Recognizing the differences in personalities and learning styles of students will help to determine the ways that they learn best. Students need to be pushed out of their comfort zones to try new opportunities from time to time. Students should be allowed to fail when trying new concepts so that they learn resilience and how to solve problems on their own. I have been utilizing CASE (Curriculum for Agricultural Education) for the past several years which encourages problem and project-based learning. Additionally, finding hands-on activities will allow students to find their best way of learning and to try things they might not otherwise have had the opportunity to try.
Over the years, how have you grown as an educator?
In the beginning of my teaching career, I was a hot mess more often than not. I constantly worried if I had selected the right curriculum to teach or if we were doing the right activities. I had not learned to roll with the punches as well as I can now. I have learned that experiments will fail, the power will go off, the schedule will change and students may not behave the way I would prefer. What I have also learned is that students are more likely to remember the feeling of having a home in the ag room, of having someone in their corner and sometimes to tell them the hard truth when they need it. I have gained the ability to find quality curriculum and adjust and change my curriculum as needed, but the personal connection piece will always pay back greater dividends for both me and my students.
What opportunities do you see in the next few years in education?

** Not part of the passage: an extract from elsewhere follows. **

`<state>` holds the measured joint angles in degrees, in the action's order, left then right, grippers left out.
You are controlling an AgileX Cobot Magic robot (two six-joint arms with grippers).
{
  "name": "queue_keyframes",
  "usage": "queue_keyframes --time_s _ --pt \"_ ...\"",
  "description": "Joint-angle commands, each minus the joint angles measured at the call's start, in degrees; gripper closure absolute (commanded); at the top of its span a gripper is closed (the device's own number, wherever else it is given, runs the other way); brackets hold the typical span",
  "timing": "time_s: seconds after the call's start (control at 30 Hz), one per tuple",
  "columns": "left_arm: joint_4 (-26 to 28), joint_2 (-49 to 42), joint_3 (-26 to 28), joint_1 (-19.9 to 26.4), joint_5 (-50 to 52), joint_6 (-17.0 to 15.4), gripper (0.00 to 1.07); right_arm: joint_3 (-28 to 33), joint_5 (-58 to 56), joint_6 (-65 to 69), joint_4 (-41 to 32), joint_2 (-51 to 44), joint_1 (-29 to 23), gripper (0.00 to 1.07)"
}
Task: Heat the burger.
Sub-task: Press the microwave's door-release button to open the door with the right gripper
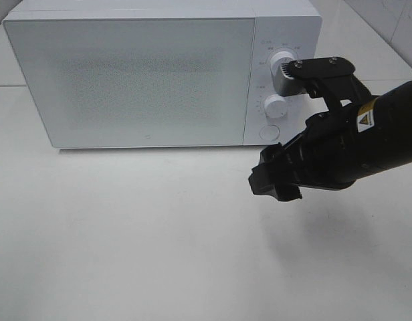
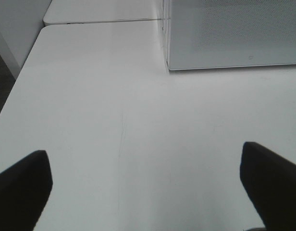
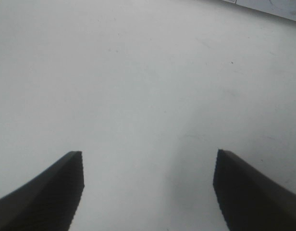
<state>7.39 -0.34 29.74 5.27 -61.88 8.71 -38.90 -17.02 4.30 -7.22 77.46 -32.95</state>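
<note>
A: The microwave [image 1: 162, 73] is smooth white; its door [image 1: 126, 80] looks finely speckled.
B: The knobs [image 1: 275, 105] look silvery, like metal. The tabletop [image 1: 126, 254] is white, smooth, faintly glossy; the right claw [image 3: 148, 192] matt black, ribbed inside.

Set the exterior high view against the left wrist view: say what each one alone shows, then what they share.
Only exterior high: the microwave's upper knob, lower knob and round button, plus the right claw above the table. Only left wrist: the left claw, jaws wide apart, and the table's side edge with dark floor beyond. Both: the microwave's closed door and the white tabletop. Neither shows the burger.
</note>
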Motion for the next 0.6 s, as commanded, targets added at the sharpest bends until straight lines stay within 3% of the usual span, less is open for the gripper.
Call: queue_keyframes --time_s 0.03,0.6 --pt "0.29 -1.2 -0.17 0.11 0.57 -0.23 0.07 -0.69 -7.28 -0.69 4.35 -3.78 0.23 0.32" --pt "0.29 -1.2 -0.17 0.11 0.57 -0.23 0.07 -0.69 -25.1 -1.09 6.42 -25.44 0.23 0.32"
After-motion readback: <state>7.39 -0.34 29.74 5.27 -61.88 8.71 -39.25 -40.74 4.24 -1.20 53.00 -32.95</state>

There is such a need for students to select agricultural education as a future career. I look at other CTE (Career and Technical Education) areas and how they are struggling to keep programs due to lack of quality teachers being available. Early in my teaching career, I was told that we needed to produce our own replacements so that agricultural education could remain strong. I have taken that to heart and had several former students become outstanding agricultural education instructors. I hope that students will see the benefits of what they received in their education and have the desire to pass this knowledge and skill along to others.

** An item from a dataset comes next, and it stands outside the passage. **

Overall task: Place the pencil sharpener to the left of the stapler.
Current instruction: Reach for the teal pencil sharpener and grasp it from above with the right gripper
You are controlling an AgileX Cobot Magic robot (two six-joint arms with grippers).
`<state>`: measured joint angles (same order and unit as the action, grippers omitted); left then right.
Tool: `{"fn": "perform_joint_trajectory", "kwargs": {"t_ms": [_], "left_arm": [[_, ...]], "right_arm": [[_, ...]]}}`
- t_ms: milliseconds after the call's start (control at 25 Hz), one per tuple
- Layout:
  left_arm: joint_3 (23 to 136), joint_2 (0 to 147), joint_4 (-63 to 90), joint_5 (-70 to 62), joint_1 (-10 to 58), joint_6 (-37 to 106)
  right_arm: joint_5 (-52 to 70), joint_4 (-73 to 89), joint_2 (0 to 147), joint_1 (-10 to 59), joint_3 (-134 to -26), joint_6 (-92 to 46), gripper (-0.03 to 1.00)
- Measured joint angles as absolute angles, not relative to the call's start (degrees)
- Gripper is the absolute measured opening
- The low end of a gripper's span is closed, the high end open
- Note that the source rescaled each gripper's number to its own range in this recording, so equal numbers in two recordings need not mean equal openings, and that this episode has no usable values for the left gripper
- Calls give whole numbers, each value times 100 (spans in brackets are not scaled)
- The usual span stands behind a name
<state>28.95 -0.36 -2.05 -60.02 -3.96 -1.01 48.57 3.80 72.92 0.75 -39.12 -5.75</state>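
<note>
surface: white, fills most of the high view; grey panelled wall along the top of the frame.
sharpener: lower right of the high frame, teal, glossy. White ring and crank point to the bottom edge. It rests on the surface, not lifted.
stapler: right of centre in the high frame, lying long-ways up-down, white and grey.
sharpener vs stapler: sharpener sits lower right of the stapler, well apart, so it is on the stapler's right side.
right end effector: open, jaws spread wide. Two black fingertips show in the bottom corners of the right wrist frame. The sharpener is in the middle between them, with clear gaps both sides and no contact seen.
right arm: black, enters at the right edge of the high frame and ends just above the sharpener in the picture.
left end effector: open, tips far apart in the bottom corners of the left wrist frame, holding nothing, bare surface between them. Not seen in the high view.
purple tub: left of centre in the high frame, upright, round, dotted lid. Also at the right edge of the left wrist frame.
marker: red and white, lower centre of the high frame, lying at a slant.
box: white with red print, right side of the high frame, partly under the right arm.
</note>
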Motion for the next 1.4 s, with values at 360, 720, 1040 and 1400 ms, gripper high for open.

We also need to do a better job of retaining teachers. Being an ag teacher is a demanding area of instruction requiring a wide skill set. Also, being an FFA advisor is like being a coach that never has an off-season. Educators need to support each other and be there to assist others as much as we can because teaching on an island is no way to teach. I am extremely thankful for the teacher network that is available to me in agricultural education. If I have a question or a problem, I can quickly find a solution by utilizing this group.
Who was your favorite teacher and why?
I was fortunate to have many outstanding teachers while I was in school, but my ag teacher, Jack Cook, was very instrumental in giving me the push to become an ag teacher. He encouraged me to look at agricultural education as a possible career option. He also allowed me to see the backside to FFA activities and classroom management. This probably helped him at the time, but these experiences laid a foundation of knowledge that I would need when I got out of college and had my own program. He continued to be a role model for me by showing me how I needed to give back to my fellow ag teachers and to FFA.
I was also fortunate to have veteran teachers who took me under their wings and helped me get my feet wet when I first started teaching. This included the teachers in my building who understood what it was like to be a 22-year-old living in a new community, ag teachers who took my frantic phone calls when I didn’t understand something I was expected to complete and the families of my students who invited me to become an active member of the community.